Büyük resim, vücut ve ilaç neyin kötü (kanserli) olduğunu ve neyin normal ve sağlıklı olduğunu belirlemek için birlikte çalıştığı için immünoterapi almanın hassas bir süreç olduğudur.
Pembrolizumabın III. Aşama çalışmaları devam etmektedir. Faz III çalışması, pembrolizumab'ın daha etkili olup olmadığı gibi nasıl çalıştığını görmek için bakım standardıyla karşılaştırılacağı anlamına gelir.
Nivolumab
Faz III çalışmasında, tekrarlayan / metastatik skuamöz hücreli karsinomlu, başından ve boyunundan, platin bazlı kemoterapi alan altı ay içinde ilerleyen 350 kişiden fazlası, her iki haftada bir nivolumab almak üzere randomize edildi (infüzyon olarak verildi). Damar yoluyla) veya standart bir terapi (metotreksat, doketaksel veya setuksimab).
Sonuçlar, nivolumab alan kişilerde, standart tedavi alanlara göre anlamlı şekilde daha uzun bir genel sağkalım olduğunu ortaya koydu (sırasıyla, ortalama 7.5 olan ve 5.1 aylık olan hayatta kalma süresi).
Ayrıca, bir yıllık sağkalım oranı nivolumab grubunda yüzde 36 iken standart tedavi grubunda yüzde 16,6 idi. Başka bir deyişle, bir yıllık sağkalım oranı iki katından fazla.
Güvenlik açısından, nivolumab grubunun yüzde 13'ünde, standart tedavi grubunun yüzde 35'inde derece 3 veya 4 advers etki meydana geldi. Nivolumab grubunda en sık görülen yan etkiler şunlardı:
- yorgunluk
- Mide bulantısı
- İsilik
- İştah azalması
- Kaşıntı
Genel olarak, nivolumab grubunda tiroid ile ilişkili advers etkiler daha sık görülmüştür (yüzde 7.6'sı standart tedavi grubunda yüzde 0.9'a karşılık hipotiroidizm geliştirmiştir).
Pnömoni, nivolumab ile tedavi edilen kişilerin yüzde 2,1'inde ortaya çıktı ve iki kişi öldü (biri pnömoni, diğeri kandaki yüksek kalsiyum seviyelerinden). Standart terapi grubundaki bir kişi, verilen tedaviyle ilgili bir akciğer enfeksiyonundan öldü.
İlginçtir ki, çalışmanın sonunda yaşam kalitesini değerlendiren bir anket, nivolumab tedavisinden sonra yaşam kalitesinde anlamlı bir düşüş bulamamıştır.
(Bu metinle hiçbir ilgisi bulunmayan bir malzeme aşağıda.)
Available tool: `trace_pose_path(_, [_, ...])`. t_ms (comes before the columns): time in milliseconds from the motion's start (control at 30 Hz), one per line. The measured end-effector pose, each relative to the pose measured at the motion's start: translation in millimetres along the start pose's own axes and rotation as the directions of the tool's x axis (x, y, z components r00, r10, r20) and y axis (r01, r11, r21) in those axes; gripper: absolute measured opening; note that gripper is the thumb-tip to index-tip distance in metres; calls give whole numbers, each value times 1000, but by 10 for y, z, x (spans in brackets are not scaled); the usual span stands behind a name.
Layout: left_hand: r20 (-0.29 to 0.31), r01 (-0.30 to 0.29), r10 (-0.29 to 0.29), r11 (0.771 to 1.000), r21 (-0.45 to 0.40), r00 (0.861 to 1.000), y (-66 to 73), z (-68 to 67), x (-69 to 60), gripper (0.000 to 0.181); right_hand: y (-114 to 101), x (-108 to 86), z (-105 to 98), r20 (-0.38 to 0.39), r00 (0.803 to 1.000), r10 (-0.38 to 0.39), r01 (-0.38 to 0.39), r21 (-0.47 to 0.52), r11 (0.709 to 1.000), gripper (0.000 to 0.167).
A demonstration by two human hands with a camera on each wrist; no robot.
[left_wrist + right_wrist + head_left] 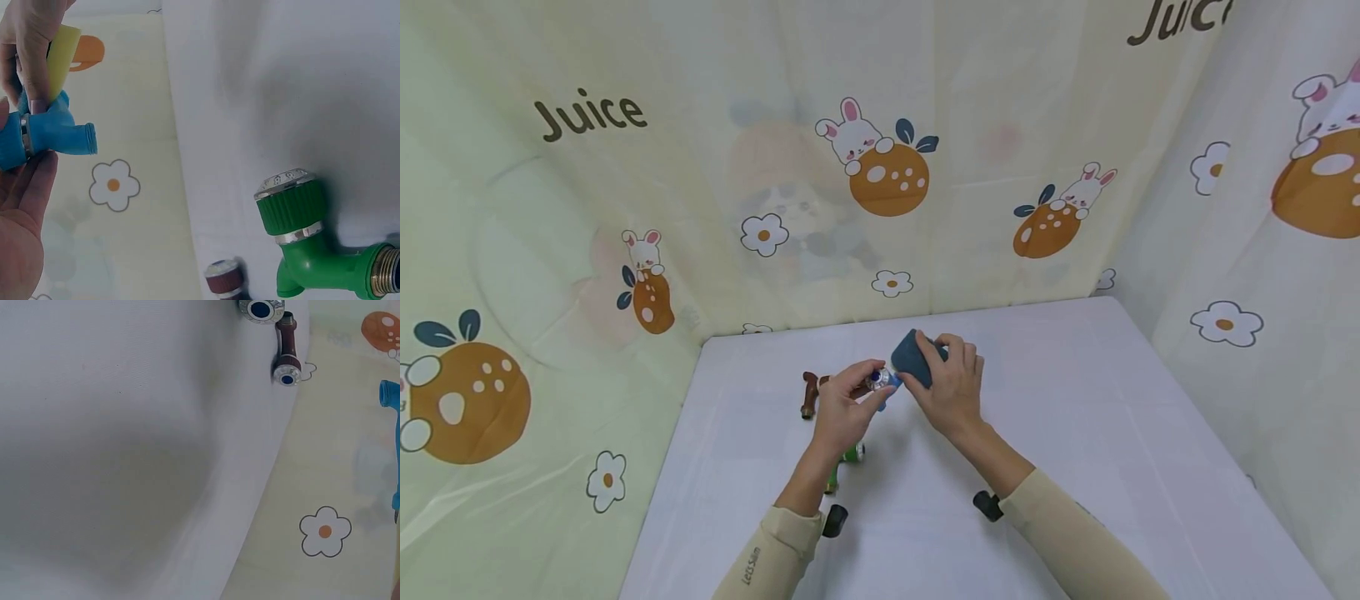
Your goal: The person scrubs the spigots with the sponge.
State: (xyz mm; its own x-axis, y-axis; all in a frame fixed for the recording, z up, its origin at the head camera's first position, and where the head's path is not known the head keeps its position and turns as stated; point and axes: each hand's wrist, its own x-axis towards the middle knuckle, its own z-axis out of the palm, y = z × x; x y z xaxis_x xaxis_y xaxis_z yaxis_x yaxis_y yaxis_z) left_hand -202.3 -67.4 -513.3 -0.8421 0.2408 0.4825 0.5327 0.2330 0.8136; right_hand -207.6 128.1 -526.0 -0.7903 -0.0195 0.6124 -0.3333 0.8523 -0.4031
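Observation:
My left hand [841,410] grips a blue plastic tap [59,128] by its ribbed knob, whose silver cap shows in the head view. In my right hand [957,388] is a sponge [912,358], blue-green on one face and yellow on the other. The left wrist view shows the sponge pressed close against the tap, with the right fingers around it; exact contact is partly hidden. Both hands are raised above the white table. In the right wrist view only a piece of the blue tap [390,397] appears, at the right edge.
On the white table [1075,433], a green tap [300,250] lies below the left hand, partly covered by that forearm in the head view. A brown tap [808,396] lies left of the hand, with more brown parts behind the fingers. A patterned curtain [985,217] hangs behind.

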Motion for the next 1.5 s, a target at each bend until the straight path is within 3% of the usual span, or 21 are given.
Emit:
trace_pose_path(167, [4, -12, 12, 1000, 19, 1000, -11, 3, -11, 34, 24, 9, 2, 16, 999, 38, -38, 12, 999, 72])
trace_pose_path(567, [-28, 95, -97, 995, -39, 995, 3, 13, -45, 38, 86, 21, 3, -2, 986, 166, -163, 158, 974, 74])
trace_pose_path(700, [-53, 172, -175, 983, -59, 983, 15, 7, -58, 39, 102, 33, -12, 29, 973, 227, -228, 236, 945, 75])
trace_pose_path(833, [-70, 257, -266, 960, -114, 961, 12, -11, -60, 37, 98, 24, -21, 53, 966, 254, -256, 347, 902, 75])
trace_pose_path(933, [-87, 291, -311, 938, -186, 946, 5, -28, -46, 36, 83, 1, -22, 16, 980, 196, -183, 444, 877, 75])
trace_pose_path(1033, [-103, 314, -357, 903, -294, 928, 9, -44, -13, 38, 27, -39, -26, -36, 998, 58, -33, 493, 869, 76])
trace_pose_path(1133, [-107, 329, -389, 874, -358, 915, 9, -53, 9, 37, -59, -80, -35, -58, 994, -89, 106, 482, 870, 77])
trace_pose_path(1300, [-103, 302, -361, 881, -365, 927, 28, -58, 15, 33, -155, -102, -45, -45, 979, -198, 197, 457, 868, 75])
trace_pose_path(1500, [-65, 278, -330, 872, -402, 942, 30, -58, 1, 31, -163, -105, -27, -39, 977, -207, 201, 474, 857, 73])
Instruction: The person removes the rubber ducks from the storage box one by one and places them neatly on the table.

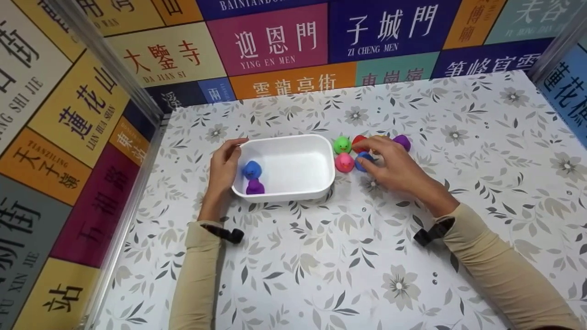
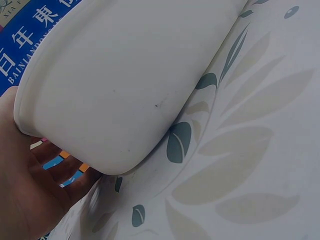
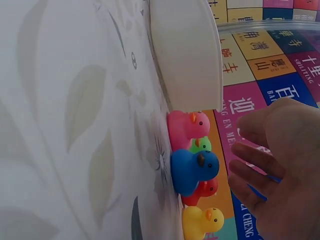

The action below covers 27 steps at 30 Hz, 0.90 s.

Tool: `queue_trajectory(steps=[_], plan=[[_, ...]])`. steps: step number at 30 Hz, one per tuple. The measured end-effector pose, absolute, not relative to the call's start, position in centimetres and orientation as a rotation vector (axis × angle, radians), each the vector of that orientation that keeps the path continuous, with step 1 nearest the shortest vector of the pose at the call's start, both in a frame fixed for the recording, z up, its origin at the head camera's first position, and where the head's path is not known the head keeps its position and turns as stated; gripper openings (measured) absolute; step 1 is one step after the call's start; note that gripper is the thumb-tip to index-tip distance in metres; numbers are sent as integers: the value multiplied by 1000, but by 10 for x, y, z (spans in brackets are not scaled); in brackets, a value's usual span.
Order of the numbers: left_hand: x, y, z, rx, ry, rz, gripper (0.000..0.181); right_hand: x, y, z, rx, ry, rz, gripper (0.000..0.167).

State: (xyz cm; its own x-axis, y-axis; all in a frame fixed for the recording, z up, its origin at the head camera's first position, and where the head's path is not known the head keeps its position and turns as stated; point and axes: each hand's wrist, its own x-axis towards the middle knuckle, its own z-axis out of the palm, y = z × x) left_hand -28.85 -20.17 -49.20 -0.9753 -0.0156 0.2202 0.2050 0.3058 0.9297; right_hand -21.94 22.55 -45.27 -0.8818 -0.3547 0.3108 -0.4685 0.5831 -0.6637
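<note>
"Head view, nearest part first: saw what?"

"Noticed a left sleeve (image 1: 195, 275) and a right sleeve (image 1: 504, 270), both beige, reaching in from the bottom, each with a black wrist device (image 1: 236, 235) at the cuff. Found a white table (image 1: 321, 279) beneath, printed with grey leaves and flowers."

"And past the cuffs?"

"Found the left hand (image 1: 224, 167) grasping the left end of a white tub (image 1: 298, 169), fingers wrapped round the outside of its wall. Saw inside that same end a purple duck (image 1: 255, 186), with a blue duck (image 1: 252, 170) just behind."

"And on the right?"

"Saw the right hand (image 1: 392, 162) loose, gripping nothing, above a close cluster of toy ducks; from the right wrist, made out a gap between fingers and ducks."

"Placed those ducks where?"

"Just right of the tub. Listed in the nearer row a pink duck (image 1: 344, 162), then a second blue duck (image 1: 363, 162); behind, a green duck (image 1: 342, 145), a red duck (image 1: 359, 143), a yellow duck (image 3: 195, 223) mostly covered by the hand in the head view, and a second purple duck (image 1: 401, 142)."

"Farthest off?"

"Noted wall panels (image 1: 270, 46) in bright colours, lettered in Chinese characters."
</note>
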Motion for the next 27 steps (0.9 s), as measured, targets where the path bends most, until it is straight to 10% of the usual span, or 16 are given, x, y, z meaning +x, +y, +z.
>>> queue_trajectory(steps=[27], plan=[[-287, -202, -491, -168, -2404, -1692, 32, -218, 113, -440, 944, -2535, 1305, 32]])
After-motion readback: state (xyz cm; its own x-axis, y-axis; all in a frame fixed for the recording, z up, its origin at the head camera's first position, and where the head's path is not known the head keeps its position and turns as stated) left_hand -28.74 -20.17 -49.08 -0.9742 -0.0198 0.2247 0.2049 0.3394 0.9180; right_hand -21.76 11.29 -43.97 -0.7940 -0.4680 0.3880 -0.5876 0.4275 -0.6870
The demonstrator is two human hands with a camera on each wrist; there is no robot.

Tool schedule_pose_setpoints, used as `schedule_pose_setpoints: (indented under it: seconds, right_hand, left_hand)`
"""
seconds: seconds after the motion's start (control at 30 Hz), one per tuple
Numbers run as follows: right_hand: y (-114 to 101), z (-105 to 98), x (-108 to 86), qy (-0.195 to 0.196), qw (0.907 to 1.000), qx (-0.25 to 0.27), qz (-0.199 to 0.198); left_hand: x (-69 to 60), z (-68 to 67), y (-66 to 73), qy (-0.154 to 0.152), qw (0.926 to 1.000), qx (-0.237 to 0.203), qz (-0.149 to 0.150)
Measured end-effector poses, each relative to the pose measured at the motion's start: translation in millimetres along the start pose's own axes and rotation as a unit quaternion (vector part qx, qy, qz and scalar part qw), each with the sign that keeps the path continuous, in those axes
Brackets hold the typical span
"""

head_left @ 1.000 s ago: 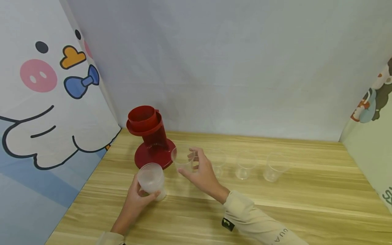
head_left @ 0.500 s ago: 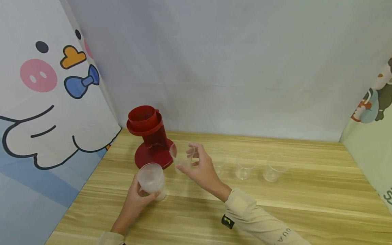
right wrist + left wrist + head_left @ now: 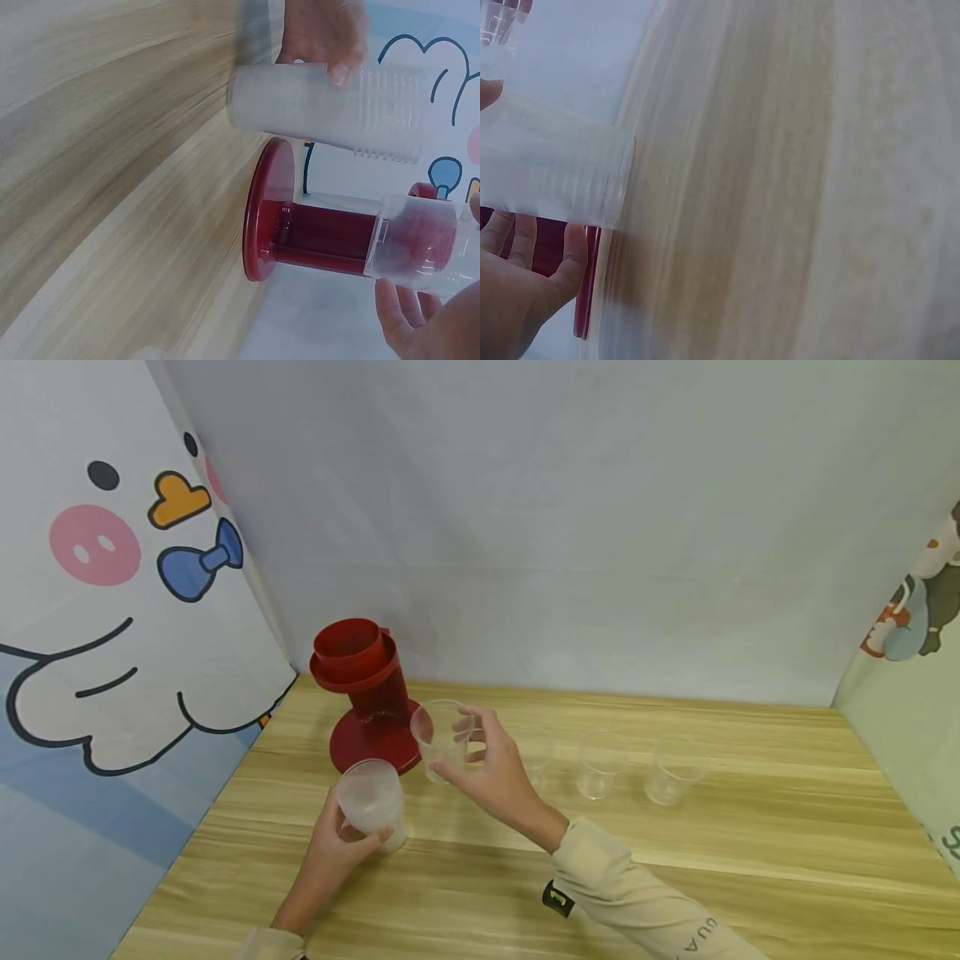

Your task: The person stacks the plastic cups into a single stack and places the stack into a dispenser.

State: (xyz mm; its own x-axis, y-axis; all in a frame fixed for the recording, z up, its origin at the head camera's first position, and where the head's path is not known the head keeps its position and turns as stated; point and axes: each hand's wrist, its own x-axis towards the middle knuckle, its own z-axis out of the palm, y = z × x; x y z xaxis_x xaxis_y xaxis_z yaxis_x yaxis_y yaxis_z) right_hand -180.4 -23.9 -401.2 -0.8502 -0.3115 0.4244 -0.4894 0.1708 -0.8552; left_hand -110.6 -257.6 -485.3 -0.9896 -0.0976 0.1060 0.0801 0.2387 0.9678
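The backdrop (image 3: pixel 570 527) (creased) is grey — the tabletop (image 3: pixel 795 843) streaky.

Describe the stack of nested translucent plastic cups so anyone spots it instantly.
On the light wood-grain table, find the red round-based stand at the back left. Nearer the person, their left hand grips the stack of nested translucent plastic cups. Its cloudy look and layered rims set it apart from the single clear plastic cups to its right.

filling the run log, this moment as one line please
left hand: grips clear plastic cup stack; right hand: holds single clear plastic cup; red round-based plastic stand: upright behind stack
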Motion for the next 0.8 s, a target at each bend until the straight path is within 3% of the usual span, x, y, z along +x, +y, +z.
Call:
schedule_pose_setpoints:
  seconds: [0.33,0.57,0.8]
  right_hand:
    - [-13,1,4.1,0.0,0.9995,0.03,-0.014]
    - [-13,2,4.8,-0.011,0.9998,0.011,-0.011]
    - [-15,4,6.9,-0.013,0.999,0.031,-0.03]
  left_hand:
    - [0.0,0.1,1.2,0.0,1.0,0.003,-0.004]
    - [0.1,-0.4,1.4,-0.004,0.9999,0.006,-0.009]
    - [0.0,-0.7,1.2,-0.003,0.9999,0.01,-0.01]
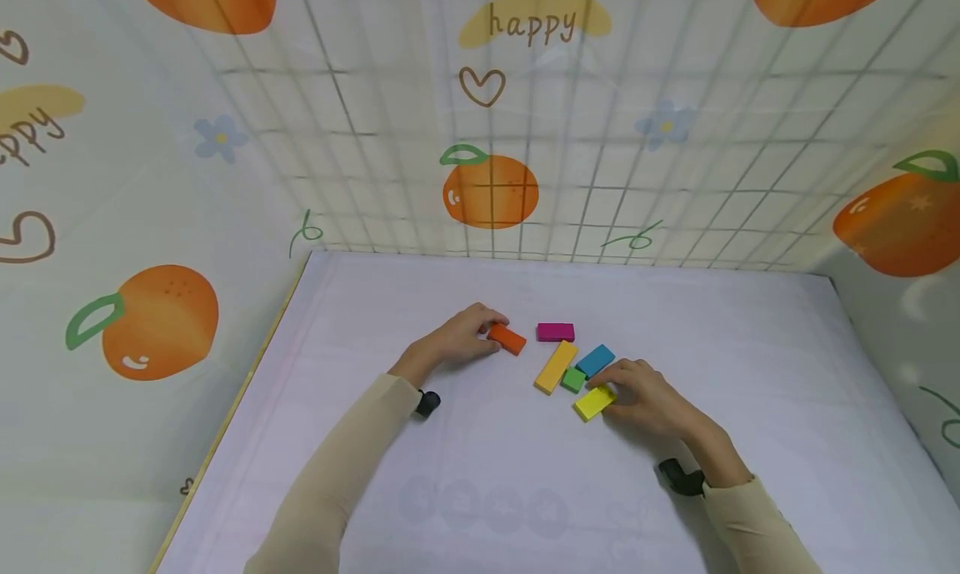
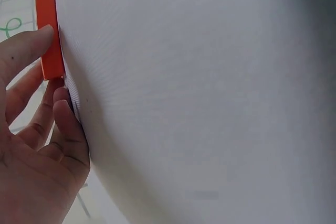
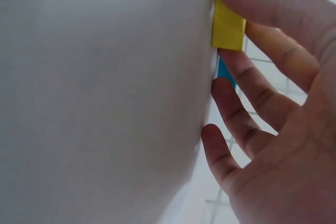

Öte yandan, kemoterapi ile tedavi sonrası birçok alanda (örneğin ağrı, fiziksel ve sosyal işlevsellik, duyusal problemler) yaşam kalitesinde önemli bir düşüş vardı.
DipHealth'den Bir Kelime
İmmünoterapi zaten kanser tedavisinin çehresini değiştiriyor. Meşru, "mantıklı" ve umut verici.
Unutmayın, baş ve boyun kanserini tedavi etmek karmaşık bir süreçtir. Önceden tedavi geçmişiniz, başka tıbbi sorunlarınız olup olmadığı ve belirli bir ilaca bağlı toksisiteler gibi, doktorunuzun özel tümörünüzü nasıl tedavi etmek istediğine tam olarak karar veren birçok faktör vardır.
Bilgi edinerek kendi kanser sağlığınızın savunuculuğunu yapın. Yolculuk uzun ve zorlu, ama aynı zamanda konfor ve sevinç de aramaya çalışın.
Alerjileri Teşhis Etmek, Tedavi Etmek İçin Bir Alerjist Nasıl Bulunur?
Alerji uzmanları, yiyecek ve diğer alerjileri artı astım, egzama ve saman nezlesi gibi durumları tedavi eden doktorlardır. En iyi alerjisti nasıl bulacağınızı öğrenin.
Küçük Hücreli Dışı Akciğer Kanseri İçin İmmünoterapiler
İmmünoterapinin, üç spesifik ilacın arkasındaki bilim de dahil olmak üzere küçük hücreli dışı akciğer kanserini tedavi etmek için nasıl kullanıldığını öğrenin.
İmmün Yetmezliğe Sahip Olmak veya İmmün Eşleşmemiş Olmak
Bağışıklık sistemi vücudunuzu hastalıklardan korumaya yardımcı olur. AIDS ve diğer şartlara sahipken immün sistemi baskılanmanın ne demek olduğunu öğrenin.